# Drop Off??????



## momtoboo (Jan 30, 2006)

Do any of you have groomers that just have an early a.m. dropoff & late p.m. pickup hours with no appointments except for the date of the dropoff? Boos vet has a new groomer & since I currently have to take Boo to the next town 22 miles away & hang around waiting for 2 or 2 1/2 hrs & although she is a fairly decent groomer,she doesn't always follow my directions,I decided to give the new groomer a tryout. I called this morning for an apt & when I was told about the dropoff & pickup,I told them I changed my mind because I don't drop Boo off anywhere & leave him all day & I needed to be able to talk to the groomer & have an understanding of what I wanted & expected. The receptionist asked me what it would take to satisfy me. So I told them I would be doing the bathing & drying myself & only wanted the groomer to give him a haircut & clip his toenails,& then be able to come get him. So they said I could "drop him off" at 8:30 & they would call me when he was done, so again I told her "no thanks" because I wouldn't be able to get him bathed & dry that early in the morning & I wanted to pick him up no later than 2 hrs after I brought him in. So I was put on hold, then the receptionist asked me what time I would like to bring him in.So, I ended up with a 1 pm appt. on the 28th & he is supposed to be finished & ready to come home at 3 pm & I will be able to talk to the groomer beforehand. I am very nervous about this now. I'm not looking for an assembly line groomer where they just snip snip snip, chop chop chop & end up looking like a barbershop special. She has 8 yrs experience & was trained by Boo's current groomer & has previously been working in a much larger city 28 miles from my small town. Does not taking regular grooming appts. mean she is not a very good groomer? Or is that standard in larger cities? Are there any questions I should ask her that will tip me off beforehand that she isn't a good groomer? I made that mistake once before & Boo ended up with his tail chopped off.


----------



## nikkivong (Aug 25, 2006)

hrm.. thats what i do with otis.. drop him off around 10 in the morn and pick him up at 4 pm.. the groomer does a great job with him!


----------



## beckybc03 (Jul 6, 2006)

Same with Lilly. Drop off is between 8 and 9:30 and they call you when they are done but you don't have to pick them up until 6. It is perfect for people that are busy during the day with class or work because otherwise I woudn't be able to take her for grooming unless it is Saturday. They have doggy daycare there too so she gets to play with other dogs. I don't think that setup is that unusual because they don't know exactly how long each dog is going to take they just know that they can get X number of dogs done per day.


----------



## louis' mom (Jul 7, 2006)

i have taken louis to 2 place - both are the same drop off by 8:30 and pick up when they call or after 5pm. both places do a little, then give them rest - do another baby, get yours do a little, give them rest, etc. 

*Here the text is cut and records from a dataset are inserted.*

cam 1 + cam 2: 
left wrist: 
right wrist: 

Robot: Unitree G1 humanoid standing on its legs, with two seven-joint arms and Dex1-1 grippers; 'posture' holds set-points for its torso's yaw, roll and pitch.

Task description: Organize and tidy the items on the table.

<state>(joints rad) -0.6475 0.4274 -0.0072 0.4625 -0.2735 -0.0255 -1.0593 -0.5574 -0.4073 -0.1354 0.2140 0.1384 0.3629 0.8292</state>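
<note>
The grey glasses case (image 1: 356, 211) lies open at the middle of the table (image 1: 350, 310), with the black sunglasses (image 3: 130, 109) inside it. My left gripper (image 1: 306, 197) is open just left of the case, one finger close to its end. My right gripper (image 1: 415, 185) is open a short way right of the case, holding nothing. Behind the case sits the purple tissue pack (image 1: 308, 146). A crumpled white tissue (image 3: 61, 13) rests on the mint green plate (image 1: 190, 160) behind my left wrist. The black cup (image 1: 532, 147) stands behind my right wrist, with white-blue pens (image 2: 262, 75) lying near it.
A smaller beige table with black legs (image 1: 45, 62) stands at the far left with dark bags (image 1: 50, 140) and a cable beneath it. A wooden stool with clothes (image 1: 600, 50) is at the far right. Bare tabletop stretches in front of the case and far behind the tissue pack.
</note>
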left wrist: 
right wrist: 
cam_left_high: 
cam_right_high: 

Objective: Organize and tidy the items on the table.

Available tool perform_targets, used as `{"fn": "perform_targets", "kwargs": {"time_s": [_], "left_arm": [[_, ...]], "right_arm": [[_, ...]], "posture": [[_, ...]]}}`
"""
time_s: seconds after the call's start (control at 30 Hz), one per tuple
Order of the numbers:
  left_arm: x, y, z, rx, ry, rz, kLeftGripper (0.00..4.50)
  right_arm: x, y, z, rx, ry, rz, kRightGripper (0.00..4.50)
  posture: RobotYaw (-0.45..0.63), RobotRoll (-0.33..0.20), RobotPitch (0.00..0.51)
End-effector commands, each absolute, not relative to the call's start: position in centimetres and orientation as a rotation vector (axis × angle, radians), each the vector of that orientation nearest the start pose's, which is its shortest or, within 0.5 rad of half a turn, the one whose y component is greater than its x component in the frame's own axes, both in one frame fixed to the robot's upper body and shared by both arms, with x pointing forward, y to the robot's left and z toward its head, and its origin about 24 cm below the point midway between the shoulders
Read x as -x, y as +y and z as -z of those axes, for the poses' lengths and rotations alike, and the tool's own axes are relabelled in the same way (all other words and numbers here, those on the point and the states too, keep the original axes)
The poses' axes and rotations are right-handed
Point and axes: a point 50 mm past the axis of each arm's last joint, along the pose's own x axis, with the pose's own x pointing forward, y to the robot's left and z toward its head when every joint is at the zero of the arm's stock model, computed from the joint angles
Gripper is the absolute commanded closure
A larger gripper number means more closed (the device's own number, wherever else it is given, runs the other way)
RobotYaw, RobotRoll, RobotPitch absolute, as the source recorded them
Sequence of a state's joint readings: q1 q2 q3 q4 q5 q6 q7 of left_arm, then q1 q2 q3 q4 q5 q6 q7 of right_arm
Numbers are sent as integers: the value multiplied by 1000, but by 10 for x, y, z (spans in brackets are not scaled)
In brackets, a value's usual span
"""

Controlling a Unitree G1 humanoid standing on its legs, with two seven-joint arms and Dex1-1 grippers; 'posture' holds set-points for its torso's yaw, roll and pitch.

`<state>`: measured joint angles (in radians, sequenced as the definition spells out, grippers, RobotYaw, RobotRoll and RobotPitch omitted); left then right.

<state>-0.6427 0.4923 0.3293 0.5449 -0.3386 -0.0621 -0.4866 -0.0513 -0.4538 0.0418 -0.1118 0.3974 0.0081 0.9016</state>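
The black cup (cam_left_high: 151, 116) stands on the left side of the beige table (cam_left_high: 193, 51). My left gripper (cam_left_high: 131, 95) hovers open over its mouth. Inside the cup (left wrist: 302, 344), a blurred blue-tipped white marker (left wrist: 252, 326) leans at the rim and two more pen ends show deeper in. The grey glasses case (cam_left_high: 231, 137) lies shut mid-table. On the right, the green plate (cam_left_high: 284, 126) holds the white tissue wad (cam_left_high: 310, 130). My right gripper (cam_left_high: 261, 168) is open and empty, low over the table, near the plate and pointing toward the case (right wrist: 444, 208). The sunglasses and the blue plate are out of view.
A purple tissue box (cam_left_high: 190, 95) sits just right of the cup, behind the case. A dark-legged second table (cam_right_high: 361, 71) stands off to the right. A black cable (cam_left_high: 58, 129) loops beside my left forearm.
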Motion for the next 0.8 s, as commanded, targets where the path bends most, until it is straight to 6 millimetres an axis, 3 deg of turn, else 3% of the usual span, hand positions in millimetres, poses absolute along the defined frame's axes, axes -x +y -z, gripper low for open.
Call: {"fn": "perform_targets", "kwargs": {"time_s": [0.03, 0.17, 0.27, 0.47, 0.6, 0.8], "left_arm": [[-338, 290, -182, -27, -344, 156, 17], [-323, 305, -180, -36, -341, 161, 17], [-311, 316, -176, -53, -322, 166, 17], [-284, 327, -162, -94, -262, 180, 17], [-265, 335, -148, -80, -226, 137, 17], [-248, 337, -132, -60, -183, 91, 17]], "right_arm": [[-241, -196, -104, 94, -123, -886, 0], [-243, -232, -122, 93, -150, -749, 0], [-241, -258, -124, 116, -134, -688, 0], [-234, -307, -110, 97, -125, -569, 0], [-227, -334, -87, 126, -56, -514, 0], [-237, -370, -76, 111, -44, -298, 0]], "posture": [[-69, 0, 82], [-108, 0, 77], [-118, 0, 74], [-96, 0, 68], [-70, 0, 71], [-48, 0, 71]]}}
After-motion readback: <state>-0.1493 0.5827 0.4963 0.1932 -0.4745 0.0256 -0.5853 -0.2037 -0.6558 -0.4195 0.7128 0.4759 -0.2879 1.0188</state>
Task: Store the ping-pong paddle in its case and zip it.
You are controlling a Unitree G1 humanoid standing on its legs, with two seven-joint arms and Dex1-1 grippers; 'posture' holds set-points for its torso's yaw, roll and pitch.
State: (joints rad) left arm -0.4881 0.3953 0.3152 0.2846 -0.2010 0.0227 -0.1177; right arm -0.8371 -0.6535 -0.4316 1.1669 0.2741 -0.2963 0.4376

i am not thrilled with any of them, which is why i try to get him cut just 2 times a year, but i have very little options - i live in arlington, va. there is a lady who is supposed to be very good and only does 1 baby at a time but you have to drop her off when she says and MUST pick up your baby (wihtin 30 minutes) when she calls (or she charges you by the 15 minutes) and she is EXPENSIVE - like $75 for wash and cut + tip - that was the price 2 years ago, i am SURE the prices went up by now.

good luck.


----------



## CrystalAndZoe (Jul 11, 2006)

I shadowed a groomer in my small town for several months earlier this year and even got to go to a show in Chicago with her. She is the only Certified Groomer in my area. I was really shocked at how she runs her business. She has the early am drop off and will call you when your dog is done, usually late in the afternoon. She was seeing between 15 to 20 dogs a day! She would do the prep work and bathe the dogs in the am, then in the afternoon she would be doing the clipping and scissoring. This is the only way she could schedule as many dogs in one day as she was. The things I didn't like about how she worked this system was: 1) my little girl was gone all day, 2) the dogs were kept in crates all day without water, and 3) she didn't have a place to let the dogs relieve themselves. She was however, very good. She did offer an "Express Service" which ran higher than the regular fee for those who wanted to wait. 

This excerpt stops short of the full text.